Dataset content

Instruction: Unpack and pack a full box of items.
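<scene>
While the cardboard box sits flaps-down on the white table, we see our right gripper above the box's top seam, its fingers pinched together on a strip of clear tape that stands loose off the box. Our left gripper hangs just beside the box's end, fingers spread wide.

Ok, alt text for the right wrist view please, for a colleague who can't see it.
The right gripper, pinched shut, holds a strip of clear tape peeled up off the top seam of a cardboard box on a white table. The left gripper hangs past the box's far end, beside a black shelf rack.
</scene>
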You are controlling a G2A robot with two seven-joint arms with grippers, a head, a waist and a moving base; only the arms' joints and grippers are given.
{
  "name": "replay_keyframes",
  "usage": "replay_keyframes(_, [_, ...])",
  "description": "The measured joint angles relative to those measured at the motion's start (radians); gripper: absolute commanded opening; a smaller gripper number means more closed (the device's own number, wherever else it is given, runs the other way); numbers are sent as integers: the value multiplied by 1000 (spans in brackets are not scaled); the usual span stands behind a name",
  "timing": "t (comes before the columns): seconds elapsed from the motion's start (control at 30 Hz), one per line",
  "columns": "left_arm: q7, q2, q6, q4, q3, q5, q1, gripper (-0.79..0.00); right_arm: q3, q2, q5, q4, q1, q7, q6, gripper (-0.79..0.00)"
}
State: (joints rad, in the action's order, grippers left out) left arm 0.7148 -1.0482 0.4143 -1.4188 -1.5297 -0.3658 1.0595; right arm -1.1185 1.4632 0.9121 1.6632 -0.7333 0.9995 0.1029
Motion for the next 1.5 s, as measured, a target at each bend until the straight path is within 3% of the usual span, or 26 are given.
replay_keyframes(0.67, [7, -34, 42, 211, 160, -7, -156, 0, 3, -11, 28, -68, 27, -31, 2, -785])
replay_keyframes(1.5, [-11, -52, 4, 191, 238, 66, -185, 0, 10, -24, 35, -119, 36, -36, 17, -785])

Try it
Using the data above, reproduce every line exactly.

Your solution
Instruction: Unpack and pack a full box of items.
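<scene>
While the cardboard box sits flaps-down on the white table, we see our right gripper above the box's top seam, its fingers pinched together on a strip of clear tape that stands loose off the box. Our left gripper hangs just beside the box's end, fingers spread wide.

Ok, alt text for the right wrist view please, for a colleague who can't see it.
The right gripper, pinched shut, holds a strip of clear tape peeled up off the top seam of a cardboard box on a white table. The left gripper hangs past the box's far end, beside a black shelf rack.
</scene>
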You are controlling a G2A robot with two seven-joint arms with grippers, a head, a waist and a moving base; only the arms' joints and grippers are given.
{
  "name": "replay_keyframes",
  "usage": "replay_keyframes(_, [_, ...])",
  "description": "The measured joint angles relative to those measured at the motion's start (radians); gripper: absolute commanded opening; a smaller gripper number means more closed (the device's own number, wherever else it is given, runs the other way); numbers are sent as integers: the value multiplied by 1000 (spans in brackets are not scaled); the usual span stands behind a name",
  "timing": "t (comes before the columns): seconds elapsed from the motion's start (control at 30 Hz), one per line",
  "columns": "left_arm: q7, q2, q6, q4, q3, q5, q1, gripper (-0.79..0.00); right_arm: q3, q2, q5, q4, q1, q7, q6, gripper (-0.79..0.00)"
}
State: (joints rad, in the action's order, grippers left out) left arm 0.7148 -1.0482 0.4143 -1.4188 -1.5297 -0.3658 1.0595; right arm -1.1185 1.4632 0.9121 1.6632 -0.7333 0.9995 0.1029
Motion for the next 1.5 s, as measured, a target at each bend until the straight path is within 3% of the usual span, or 26 are given.
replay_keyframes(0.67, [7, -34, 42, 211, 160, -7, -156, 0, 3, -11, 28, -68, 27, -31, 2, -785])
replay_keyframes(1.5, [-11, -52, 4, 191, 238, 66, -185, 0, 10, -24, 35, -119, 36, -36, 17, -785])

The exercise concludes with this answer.